Son Pişmanlık Fayda Eder mi?
 
Ülkemizi yöneten AKP iktidarının, kimi zaman açık kimi zaman üstü örtülü kabulleriyle çizdiği rotayla, Türk toplum gemisinin nereye doğru yelken açtığını gördükçe tüyleriniz dikenleşmiyorsa, aymazlığa devam ediyoruz demektir. Giderek artan ve günlük yazılı basınımızın neredeyse her gün sayfalarını dolduran, geçtiğimiz birkaç günlük haberlerine, bir iki örnek vererek küçük bir göz atalım isterseniz.

“Kıbrıs Türk öğretmenler sendikası, yasadışı Kuran kurslarına göz yuman yetkilileri protesto etti… Okul istiyoruz, cami yapıyorlar… Laikliği savunan öğretmenler ‘dinsiz ve imansız oldu’. Sendika başkanı Karaali; Ankara hükümetlerinin eğitim konusunda ortaya koydukları son icraatları, ‘toplumsal yapıyı değiştirmeye dönük girişim olarak değerlendirdiklerini’ ifade etti.” 17.08.06 Cumhuriyet.

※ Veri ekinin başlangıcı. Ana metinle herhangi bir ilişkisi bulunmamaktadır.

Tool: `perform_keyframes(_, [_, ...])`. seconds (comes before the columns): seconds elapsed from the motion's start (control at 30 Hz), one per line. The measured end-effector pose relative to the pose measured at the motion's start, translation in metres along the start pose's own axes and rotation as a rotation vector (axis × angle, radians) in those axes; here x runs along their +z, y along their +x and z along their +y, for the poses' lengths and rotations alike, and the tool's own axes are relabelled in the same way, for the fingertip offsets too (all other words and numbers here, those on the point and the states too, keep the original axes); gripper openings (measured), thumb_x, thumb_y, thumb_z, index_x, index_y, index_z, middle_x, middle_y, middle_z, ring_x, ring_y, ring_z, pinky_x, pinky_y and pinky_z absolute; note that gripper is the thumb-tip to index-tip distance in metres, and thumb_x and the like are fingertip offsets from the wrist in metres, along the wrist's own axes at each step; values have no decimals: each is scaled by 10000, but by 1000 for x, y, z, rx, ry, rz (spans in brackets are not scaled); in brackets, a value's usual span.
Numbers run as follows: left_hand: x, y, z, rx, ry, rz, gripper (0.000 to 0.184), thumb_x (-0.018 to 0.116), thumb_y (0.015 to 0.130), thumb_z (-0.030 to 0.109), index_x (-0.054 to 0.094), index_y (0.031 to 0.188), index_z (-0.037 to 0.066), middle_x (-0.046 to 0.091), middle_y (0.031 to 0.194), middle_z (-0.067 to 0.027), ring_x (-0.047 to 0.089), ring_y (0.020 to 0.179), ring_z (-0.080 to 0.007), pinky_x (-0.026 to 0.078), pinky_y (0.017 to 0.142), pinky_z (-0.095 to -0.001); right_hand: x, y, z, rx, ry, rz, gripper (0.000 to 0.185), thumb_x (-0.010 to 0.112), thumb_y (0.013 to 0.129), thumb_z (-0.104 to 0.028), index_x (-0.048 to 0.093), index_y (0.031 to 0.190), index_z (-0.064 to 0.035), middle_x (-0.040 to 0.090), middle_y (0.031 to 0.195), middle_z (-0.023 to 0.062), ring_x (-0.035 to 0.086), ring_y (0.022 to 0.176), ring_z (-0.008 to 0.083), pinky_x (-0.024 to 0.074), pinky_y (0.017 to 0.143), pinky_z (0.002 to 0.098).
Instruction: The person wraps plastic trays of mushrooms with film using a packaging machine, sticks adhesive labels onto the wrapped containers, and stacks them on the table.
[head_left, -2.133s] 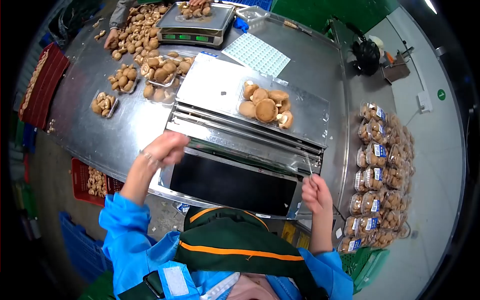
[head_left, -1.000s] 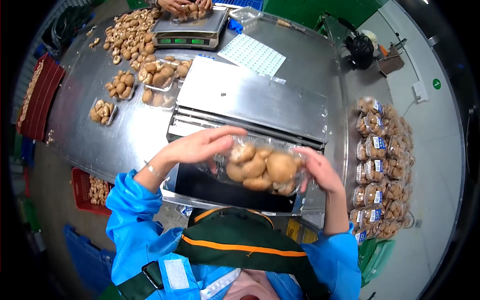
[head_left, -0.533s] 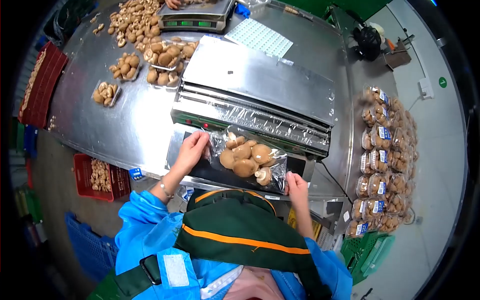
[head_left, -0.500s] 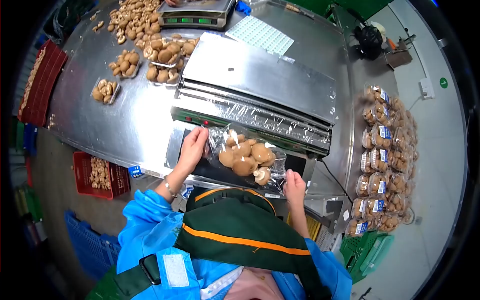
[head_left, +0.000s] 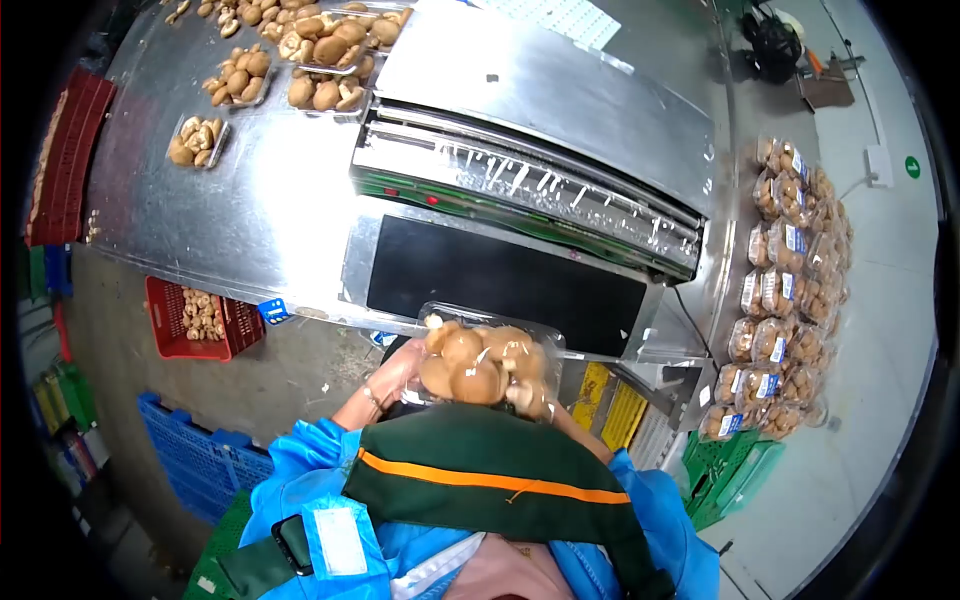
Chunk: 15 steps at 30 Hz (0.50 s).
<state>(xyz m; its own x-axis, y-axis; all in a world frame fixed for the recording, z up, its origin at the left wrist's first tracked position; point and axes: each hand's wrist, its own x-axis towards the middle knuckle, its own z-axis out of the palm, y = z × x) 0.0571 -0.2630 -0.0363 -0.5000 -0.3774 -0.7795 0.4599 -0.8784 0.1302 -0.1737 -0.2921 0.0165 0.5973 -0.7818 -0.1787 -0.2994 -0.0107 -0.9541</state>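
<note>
The steel table (head_left: 230, 215) stretched across the view, with the film-wrapping machine (head_left: 540, 190) standing on it and the machine's black plate (head_left: 500, 280) facing the person. Clear packs of mushrooms (head_left: 790, 290) were stacked to the right, well apart from the hands. On the floor to the left stood a red crate (head_left: 200, 320) holding pale pieces.

The film-wrapped mushroom tray (head_left: 490, 365) lay between the two hands, close to the person's body, just beyond the green apron (head_left: 490, 460). Its far edge overlapped the near edge of the black plate in the view.

The left hand (head_left: 400, 370) was partly closed on the tray's left end, its fingertips out of sight beneath. The right hand (head_left: 552, 408) was at the tray's near right corner, mostly hidden; how far open it was, or how it gripped, could not be told. A thin bracelet (head_left: 372, 398) circled the left wrist.
</note>
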Motion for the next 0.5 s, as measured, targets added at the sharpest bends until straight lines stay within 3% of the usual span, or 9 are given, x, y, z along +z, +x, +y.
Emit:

“Diyanet’in danışmanı mı? Üfürükçü mü? Diyanet’in aile içi şiddete uğrayan kadınlara destek olunması için açtığı danışma bürolarındaki danışmanlar, üfürükçülerin kullandığı yöntemlerle yol gösteriyor….” 18.08.06 Hürriyet

“Yobaz saldırısı. Karaburun’da bikinisiyle denize giren genç kız bir grup gerici tarafından dövüldü. Ceren Aydın, ‘bikini giyen pislikleri istemiyoruz. Gideceksiniz buralardan’ diyen 4 haşemalı erkek ve 10 tesettür mayolu kadının saldırısına uğradı’ Şiddete karşı okunmuş su. Diyanet’ten dualı reçete.” 18.08.06 Cumhuriyet.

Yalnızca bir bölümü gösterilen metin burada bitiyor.